* _Requirement_
Output every record precisely.

** Data for processing follows **

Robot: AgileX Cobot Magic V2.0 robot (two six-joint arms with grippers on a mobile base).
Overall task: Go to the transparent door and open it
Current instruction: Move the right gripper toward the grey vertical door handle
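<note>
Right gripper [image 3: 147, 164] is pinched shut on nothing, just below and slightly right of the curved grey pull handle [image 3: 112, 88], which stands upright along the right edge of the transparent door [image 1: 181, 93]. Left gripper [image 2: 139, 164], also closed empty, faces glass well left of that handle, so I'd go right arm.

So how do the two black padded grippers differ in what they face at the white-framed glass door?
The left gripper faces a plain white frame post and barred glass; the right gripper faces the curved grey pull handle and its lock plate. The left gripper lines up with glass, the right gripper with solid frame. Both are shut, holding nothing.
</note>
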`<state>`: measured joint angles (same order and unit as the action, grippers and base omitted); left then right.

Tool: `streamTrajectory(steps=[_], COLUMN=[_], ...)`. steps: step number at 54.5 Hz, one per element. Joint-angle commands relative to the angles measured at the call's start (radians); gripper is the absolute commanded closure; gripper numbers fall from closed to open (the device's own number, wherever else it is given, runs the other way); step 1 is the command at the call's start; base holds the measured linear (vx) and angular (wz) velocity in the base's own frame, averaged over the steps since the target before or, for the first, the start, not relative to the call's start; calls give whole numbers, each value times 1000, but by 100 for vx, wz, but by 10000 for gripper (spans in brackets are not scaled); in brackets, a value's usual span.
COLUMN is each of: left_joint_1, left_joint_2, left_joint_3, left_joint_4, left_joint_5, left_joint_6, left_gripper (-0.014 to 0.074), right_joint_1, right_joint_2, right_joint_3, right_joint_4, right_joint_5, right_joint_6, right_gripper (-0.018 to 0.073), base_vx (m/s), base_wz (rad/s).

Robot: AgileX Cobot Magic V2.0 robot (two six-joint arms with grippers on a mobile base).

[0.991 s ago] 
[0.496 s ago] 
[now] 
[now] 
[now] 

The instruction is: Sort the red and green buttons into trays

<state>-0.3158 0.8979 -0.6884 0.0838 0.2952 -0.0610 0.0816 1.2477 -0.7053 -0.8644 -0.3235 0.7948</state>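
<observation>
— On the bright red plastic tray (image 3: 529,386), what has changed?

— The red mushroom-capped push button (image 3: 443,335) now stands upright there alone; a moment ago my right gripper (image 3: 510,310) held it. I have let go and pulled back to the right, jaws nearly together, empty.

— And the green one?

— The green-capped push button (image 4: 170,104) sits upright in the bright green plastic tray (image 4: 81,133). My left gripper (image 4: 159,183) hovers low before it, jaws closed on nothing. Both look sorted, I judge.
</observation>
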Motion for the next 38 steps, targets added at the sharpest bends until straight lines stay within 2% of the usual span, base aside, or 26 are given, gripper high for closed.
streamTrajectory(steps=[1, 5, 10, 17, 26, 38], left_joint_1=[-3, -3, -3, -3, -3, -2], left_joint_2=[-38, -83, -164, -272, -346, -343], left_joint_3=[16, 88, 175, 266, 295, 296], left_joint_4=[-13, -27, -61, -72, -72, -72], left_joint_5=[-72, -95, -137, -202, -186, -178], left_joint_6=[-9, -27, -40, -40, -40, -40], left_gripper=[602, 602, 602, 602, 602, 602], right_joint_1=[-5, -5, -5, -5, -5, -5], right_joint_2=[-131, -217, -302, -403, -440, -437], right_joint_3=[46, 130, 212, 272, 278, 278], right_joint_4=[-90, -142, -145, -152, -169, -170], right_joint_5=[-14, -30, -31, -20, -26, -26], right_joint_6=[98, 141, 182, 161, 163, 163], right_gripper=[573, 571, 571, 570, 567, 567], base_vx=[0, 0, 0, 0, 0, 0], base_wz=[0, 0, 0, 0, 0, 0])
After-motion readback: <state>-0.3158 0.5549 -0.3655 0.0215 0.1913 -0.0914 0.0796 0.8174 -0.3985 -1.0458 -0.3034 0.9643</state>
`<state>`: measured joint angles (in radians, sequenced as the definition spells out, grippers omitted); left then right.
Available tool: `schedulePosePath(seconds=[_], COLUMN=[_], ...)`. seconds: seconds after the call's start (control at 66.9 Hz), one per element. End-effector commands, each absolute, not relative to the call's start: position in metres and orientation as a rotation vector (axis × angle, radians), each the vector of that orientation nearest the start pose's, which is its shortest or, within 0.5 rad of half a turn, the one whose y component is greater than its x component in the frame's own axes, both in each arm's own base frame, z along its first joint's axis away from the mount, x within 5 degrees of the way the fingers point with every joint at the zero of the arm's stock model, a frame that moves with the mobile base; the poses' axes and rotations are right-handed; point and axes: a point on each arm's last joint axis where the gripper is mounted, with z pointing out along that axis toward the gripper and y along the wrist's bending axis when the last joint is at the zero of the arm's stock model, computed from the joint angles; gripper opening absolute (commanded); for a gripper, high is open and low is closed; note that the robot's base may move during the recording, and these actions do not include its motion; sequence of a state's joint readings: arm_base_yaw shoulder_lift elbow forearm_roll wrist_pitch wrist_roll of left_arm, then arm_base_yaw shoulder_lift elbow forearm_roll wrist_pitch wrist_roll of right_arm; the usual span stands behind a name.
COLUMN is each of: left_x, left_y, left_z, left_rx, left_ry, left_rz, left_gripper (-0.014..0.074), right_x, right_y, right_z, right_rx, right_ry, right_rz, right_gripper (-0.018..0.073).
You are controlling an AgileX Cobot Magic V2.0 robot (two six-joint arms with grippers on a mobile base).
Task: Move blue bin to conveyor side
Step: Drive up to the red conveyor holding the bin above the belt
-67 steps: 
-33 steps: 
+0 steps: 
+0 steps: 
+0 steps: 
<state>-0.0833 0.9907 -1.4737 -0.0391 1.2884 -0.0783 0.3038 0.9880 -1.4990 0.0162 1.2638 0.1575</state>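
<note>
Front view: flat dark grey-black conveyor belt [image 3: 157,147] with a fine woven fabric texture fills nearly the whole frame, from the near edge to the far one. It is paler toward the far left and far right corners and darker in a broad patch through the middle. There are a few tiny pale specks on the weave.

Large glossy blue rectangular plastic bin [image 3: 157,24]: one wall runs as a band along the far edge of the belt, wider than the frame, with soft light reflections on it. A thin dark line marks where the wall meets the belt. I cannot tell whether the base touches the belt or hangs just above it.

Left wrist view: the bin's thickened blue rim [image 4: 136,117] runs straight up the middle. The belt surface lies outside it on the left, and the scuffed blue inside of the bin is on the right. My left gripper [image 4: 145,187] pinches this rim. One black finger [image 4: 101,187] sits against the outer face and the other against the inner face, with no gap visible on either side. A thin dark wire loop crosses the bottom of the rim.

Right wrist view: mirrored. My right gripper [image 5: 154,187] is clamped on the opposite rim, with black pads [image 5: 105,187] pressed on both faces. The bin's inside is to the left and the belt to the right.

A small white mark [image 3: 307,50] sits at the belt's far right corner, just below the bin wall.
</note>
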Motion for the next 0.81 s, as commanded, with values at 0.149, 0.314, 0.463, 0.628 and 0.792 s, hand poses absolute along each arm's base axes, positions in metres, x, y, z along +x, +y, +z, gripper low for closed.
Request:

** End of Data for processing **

* _Task response_
Robot: AgileX Cobot Magic V2.0 robot (two six-joint arms with grippers on a mobile base).
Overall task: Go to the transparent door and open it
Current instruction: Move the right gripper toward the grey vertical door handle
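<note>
Right gripper [image 3: 147, 164] is pinched shut on nothing, just below and slightly right of the curved grey pull handle [image 3: 112, 88], which stands upright along the right edge of the transparent door [image 1: 181, 93]. Left gripper [image 2: 139, 164], also closed empty, faces glass well left of that handle, so I'd go right arm.

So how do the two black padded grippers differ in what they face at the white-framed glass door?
The left gripper faces a plain white frame post and barred glass; the right gripper faces the curved grey pull handle and its lock plate. The left gripper lines up with glass, the right gripper with solid frame. Both are shut, holding nothing.
</note>
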`<state>`: measured joint angles (same order and unit as the action, grippers and base omitted); left then right.

Tool: `streamTrajectory(steps=[_], COLUMN=[_], ...)`. steps: step number at 54.5 Hz, one per element. Joint-angle commands relative to the angles measured at the call's start (radians); gripper is the absolute commanded closure; gripper numbers fall from closed to open (the device's own number, wherever else it is given, runs the other way); step 1 is the command at the call's start; base holds the measured linear (vx) and angular (wz) velocity in the base's own frame, averaged over the steps since the target before or, for the first, the start, not relative to the call's start; calls give whole numbers, each value times 1000, but by 100 for vx, wz, but by 10000 for gripper (spans in brackets are not scaled); in brackets, a value's usual span.
COLUMN is each of: left_joint_1, left_joint_2, left_joint_3, left_joint_4, left_joint_5, left_joint_6, left_gripper (-0.014 to 0.074), right_joint_1, right_joint_2, right_joint_3, right_joint_4, right_joint_5, right_joint_6, right_gripper (-0.018 to 0.073), base_vx (m/s), base_wz (rad/s).

Robot: AgileX Cobot Magic V2.0 robot (two six-joint arms with grippers on a mobile base).

[0.991 s ago] 
[0.496 s ago] 
[now] 
[now] 
[now] 

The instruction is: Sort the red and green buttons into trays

<state>-0.3158 0.8979 -0.6884 0.0838 0.2952 -0.0610 0.0816 1.2477 -0.7053 -0.8644 -0.3235 0.7948</state>
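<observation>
— On the bright red plastic tray (image 3: 529,386), what has changed?

— The red mushroom-capped push button (image 3: 443,335) now stands upright there alone; a moment ago my right gripper (image 3: 510,310) held it. I have let go and pulled back to the right, jaws nearly together, empty.

— And the green one?

— The green-capped push button (image 4: 170,104) sits upright in the bright green plastic tray (image 4: 81,133). My left gripper (image 4: 159,183) hovers low before it, jaws closed on nothing. Both look sorted, I judge.
</observation>
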Motion for the next 38 steps, targets added at the sharpest bends until straight lines stay within 2% of the usual span, base aside, or 26 are given, gripper high for closed.
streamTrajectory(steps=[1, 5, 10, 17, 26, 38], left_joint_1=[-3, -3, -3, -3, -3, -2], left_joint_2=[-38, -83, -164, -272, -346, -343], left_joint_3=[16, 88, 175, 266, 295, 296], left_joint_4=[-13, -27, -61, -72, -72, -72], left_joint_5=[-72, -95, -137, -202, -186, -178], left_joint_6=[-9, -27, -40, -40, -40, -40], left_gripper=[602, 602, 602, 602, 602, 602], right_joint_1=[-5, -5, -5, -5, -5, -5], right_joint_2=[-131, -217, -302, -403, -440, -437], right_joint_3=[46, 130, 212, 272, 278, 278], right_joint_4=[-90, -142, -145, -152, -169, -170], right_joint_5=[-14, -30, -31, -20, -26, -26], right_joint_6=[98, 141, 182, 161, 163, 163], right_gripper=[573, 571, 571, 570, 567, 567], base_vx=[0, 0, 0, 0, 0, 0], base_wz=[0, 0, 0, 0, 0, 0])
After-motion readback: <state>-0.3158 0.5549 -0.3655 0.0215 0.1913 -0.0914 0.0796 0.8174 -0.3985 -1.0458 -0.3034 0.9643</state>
`<state>`: measured joint angles (in radians, sequenced as the definition spells out, grippers omitted); left then right.
Available tool: `schedulePosePath(seconds=[_], COLUMN=[_], ...)`. seconds: seconds after the call's start (control at 66.9 Hz), one per element. End-effector commands, each absolute, not relative to the call's start: position in metres and orientation as a rotation vector (axis × angle, radians), each the vector of that orientation nearest the start pose's, which is its shortest or, within 0.5 rad of half a turn, the one whose y component is greater than its x component in the frame's own axes, both in each arm's own base frame, z along its first joint's axis away from the mount, x within 5 degrees of the way the fingers point with every joint at the zero of the arm's stock model, a frame that moves with the mobile base; the poses' axes and rotations are right-handed; point and axes: a point on each arm's last joint axis where the gripper is mounted, with z pointing out along that axis toward the gripper and y along the wrist's bending axis when the last joint is at the zero of the arm's stock model, computed from the joint angles; gripper opening absolute (commanded); for a gripper, high is open and low is closed; note that the robot's base may move during the recording, and these actions do not include its motion; sequence of a state's joint readings: arm_base_yaw shoulder_lift elbow forearm_roll wrist_pitch wrist_roll of left_arm, then arm_base_yaw shoulder_lift elbow forearm_roll wrist_pitch wrist_roll of right_arm; the usual span stands behind a name.
COLUMN is each of: left_x, left_y, left_z, left_rx, left_ry, left_rz, left_gripper (-0.014..0.074), right_x, right_y, right_z, right_rx, right_ry, right_rz, right_gripper (-0.018..0.073).
You are controlling an AgileX Cobot Magic V2.0 robot (two six-joint arms with grippers on a mobile base).
Task: Move blue bin to conveyor side
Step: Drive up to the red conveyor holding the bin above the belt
-67 steps: 
-33 steps: 
+0 steps: 
+0 steps: 
+0 steps: 
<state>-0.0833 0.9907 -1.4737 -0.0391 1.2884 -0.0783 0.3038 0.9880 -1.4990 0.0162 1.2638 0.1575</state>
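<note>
Front view: flat dark grey-black conveyor belt [image 3: 157,147] with a fine woven fabric texture fills nearly the whole frame, from the near edge to the far one. It is paler toward the far left and far right corners and darker in a broad patch through the middle. There are a few tiny pale specks on the weave.

Large glossy blue rectangular plastic bin [image 3: 157,24]: one wall runs as a band along the far edge of the belt, wider than the frame, with soft light reflections on it. A thin dark line marks where the wall meets the belt. I cannot tell whether the base touches the belt or hangs just above it.

Left wrist view: the bin's thickened blue rim [image 4: 136,117] runs straight up the middle. The belt surface lies outside it on the left, and the scuffed blue inside of the bin is on the right. My left gripper [image 4: 145,187] pinches this rim. One black finger [image 4: 101,187] sits against the outer face and the other against the inner face, with no gap visible on either side. A thin dark wire loop crosses the bottom of the rim.

Right wrist view: mirrored. My right gripper [image 5: 154,187] is clamped on the opposite rim, with black pads [image 5: 105,187] pressed on both faces. The bin's inside is to the left and the belt to the right.

A small white mark [image 3: 307,50] sits at the belt's far right corner, just below the bin wall.
</note>
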Motion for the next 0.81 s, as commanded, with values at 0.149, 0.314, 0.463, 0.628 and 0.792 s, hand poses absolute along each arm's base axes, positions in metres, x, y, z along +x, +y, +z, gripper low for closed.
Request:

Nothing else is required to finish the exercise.